* EXERCISE GOAL
Whenever a line in the data holds the string "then", pull that line out.

----

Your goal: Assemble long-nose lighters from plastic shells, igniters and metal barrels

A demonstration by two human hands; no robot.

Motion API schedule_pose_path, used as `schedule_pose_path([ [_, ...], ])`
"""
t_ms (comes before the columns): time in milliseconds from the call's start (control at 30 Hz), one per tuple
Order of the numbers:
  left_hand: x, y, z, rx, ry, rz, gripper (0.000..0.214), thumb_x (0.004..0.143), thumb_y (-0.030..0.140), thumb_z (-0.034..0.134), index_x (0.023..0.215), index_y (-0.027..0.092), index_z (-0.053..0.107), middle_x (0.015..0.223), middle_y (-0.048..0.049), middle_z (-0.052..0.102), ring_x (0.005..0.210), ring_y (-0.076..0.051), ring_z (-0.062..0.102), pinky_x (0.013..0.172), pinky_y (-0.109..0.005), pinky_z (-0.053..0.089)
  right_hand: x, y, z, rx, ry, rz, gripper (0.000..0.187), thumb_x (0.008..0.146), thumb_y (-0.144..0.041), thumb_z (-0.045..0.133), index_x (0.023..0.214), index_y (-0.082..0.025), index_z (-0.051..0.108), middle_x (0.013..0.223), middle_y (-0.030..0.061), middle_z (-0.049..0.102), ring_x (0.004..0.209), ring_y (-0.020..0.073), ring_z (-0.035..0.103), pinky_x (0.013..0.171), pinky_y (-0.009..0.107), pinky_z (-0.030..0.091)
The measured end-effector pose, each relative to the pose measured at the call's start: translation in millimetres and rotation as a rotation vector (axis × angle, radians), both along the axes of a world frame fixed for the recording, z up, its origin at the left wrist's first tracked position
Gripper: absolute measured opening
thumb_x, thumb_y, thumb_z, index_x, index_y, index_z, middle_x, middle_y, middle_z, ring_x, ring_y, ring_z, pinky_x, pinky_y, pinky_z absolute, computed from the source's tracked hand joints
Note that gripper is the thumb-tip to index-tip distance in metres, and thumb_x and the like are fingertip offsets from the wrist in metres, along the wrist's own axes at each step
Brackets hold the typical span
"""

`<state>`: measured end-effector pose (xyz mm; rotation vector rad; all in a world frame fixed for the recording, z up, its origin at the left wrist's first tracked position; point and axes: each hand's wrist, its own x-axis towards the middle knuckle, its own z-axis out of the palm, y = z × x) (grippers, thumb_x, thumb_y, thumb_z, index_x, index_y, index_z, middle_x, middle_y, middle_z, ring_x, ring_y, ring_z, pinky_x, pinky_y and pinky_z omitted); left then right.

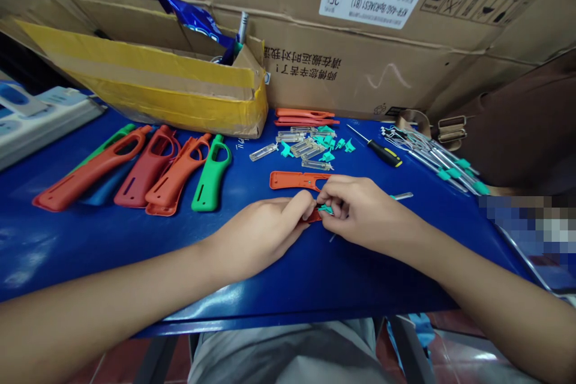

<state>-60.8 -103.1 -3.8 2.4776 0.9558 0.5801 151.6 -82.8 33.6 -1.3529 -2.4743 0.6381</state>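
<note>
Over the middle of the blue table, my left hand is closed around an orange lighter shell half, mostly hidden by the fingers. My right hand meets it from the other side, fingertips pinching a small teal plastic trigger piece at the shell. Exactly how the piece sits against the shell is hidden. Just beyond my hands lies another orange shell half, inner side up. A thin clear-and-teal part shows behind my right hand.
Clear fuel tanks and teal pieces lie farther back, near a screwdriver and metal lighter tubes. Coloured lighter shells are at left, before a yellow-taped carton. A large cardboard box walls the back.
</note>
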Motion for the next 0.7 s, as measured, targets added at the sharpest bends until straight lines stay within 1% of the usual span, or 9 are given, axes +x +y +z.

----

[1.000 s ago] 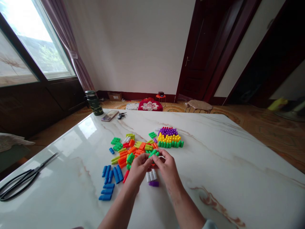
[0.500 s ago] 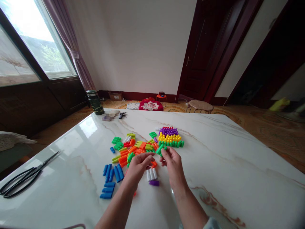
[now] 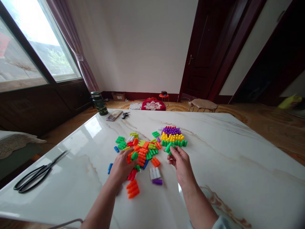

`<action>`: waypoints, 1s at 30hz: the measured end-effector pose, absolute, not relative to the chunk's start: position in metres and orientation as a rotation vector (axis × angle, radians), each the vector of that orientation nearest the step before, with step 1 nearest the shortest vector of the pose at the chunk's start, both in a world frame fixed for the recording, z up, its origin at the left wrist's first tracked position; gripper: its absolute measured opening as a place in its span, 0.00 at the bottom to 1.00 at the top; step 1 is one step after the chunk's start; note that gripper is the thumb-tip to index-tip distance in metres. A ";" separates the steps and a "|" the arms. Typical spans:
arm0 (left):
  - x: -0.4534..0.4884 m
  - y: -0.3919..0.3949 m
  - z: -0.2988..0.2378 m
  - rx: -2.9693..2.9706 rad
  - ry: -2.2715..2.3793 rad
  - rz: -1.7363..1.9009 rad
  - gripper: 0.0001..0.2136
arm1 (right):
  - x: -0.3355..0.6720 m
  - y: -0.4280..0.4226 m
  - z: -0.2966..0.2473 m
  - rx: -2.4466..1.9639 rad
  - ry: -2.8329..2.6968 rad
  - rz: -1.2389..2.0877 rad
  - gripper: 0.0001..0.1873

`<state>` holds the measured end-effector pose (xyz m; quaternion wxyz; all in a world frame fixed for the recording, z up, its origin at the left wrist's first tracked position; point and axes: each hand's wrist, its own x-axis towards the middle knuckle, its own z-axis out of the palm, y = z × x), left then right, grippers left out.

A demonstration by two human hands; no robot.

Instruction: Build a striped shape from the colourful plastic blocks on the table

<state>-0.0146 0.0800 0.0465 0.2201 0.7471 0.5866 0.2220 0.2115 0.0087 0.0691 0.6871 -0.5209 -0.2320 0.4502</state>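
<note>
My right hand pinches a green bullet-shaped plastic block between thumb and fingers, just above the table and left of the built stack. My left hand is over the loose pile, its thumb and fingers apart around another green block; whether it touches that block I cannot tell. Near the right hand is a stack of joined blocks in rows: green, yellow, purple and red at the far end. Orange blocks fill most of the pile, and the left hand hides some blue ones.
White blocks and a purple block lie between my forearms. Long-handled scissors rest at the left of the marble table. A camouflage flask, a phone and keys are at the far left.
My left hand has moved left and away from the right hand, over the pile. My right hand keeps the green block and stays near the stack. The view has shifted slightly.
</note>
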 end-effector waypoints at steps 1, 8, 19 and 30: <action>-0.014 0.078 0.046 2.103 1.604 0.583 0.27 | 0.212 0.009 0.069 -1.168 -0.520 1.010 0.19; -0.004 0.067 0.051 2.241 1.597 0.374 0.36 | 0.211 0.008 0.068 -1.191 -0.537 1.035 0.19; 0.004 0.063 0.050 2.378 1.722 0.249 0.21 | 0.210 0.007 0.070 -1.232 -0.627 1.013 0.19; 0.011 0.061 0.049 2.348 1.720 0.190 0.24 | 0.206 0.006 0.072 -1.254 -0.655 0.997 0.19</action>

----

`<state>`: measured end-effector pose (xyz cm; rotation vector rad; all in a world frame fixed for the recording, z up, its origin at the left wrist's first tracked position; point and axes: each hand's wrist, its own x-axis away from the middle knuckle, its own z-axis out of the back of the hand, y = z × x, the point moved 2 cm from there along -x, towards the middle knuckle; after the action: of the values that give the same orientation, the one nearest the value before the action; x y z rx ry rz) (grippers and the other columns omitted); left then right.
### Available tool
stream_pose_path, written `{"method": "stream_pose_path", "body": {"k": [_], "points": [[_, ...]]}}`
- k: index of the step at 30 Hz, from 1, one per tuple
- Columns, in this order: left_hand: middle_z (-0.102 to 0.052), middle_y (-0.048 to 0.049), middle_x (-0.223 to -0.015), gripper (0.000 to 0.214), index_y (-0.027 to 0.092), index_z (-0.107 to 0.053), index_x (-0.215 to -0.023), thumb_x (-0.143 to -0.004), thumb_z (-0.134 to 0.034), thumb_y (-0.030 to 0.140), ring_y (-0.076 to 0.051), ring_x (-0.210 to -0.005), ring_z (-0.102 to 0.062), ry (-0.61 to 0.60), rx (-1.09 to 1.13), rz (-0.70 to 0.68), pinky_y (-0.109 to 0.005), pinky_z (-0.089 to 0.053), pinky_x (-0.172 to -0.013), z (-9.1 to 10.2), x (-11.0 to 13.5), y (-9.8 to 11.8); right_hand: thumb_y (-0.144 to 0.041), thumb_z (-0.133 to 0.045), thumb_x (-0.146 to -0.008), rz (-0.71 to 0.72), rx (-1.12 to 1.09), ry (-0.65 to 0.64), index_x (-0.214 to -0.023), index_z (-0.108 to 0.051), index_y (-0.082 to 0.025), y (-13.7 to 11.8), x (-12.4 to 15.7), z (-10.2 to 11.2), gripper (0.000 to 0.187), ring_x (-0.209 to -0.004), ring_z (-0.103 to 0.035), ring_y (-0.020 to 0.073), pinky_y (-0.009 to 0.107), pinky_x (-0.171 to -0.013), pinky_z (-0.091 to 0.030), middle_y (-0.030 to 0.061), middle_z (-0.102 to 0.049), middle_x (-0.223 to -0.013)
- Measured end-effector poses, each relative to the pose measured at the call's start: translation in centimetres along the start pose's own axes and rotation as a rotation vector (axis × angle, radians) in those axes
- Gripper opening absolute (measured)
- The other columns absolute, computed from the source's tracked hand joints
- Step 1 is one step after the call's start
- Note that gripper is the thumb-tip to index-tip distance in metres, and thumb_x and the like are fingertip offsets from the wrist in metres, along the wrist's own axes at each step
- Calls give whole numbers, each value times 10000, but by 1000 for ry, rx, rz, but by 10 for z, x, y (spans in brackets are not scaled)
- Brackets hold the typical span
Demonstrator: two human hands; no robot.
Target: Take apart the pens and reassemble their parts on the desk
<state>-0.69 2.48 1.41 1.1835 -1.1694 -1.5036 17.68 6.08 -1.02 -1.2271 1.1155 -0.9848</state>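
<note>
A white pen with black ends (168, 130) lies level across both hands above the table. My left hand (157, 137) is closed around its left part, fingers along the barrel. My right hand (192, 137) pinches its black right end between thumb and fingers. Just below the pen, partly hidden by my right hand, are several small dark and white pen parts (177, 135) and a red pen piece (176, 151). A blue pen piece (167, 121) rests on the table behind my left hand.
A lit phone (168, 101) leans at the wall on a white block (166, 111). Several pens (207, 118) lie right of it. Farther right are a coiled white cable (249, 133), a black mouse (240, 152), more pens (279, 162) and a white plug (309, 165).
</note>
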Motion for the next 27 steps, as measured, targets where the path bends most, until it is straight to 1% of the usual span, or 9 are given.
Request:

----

* WRITTEN RESPONSE
`<state>`: measured end-effector pose (xyz mm; rotation vector rad; all in a world frame fixed for the recording, z up, its origin at the left wrist's first tracked position; point and axes: each hand's wrist, its own x-axis towards the middle knuckle, its own z-axis out of the palm, y = z × x) (grippers, thumb_x, thumb_y, thumb_z, index_x, index_y, index_z, middle_x, middle_y, middle_z, ring_x, ring_y, ring_z, pinky_x, pinky_y and pinky_z omitted); left then right.
`<state>` holds the measured end-effector pose (xyz m; quaternion wxyz; all in a world frame fixed for the recording, z up, its origin at the left wrist's first tracked position; point and axes: each hand's wrist, its own x-axis towards the middle knuckle, its own z-axis out of the palm, y = z × x), left then right, grippers left out.
`<state>`: measured end-effector pose (xyz cm; rotation vector rad; all in a world frame fixed for the recording, z up, its origin at the left wrist's first tracked position; point and axes: each hand's wrist, its own x-axis away from the middle knuckle, its own z-axis out of the back of the hand, y = z × x, the point moved 2 cm from there along -x, towards the middle knuckle; after the action: of the values that give the same orientation, the one nearest the value before the action; x y z rx ry rz) (grippers and the other columns omitted); left then right.

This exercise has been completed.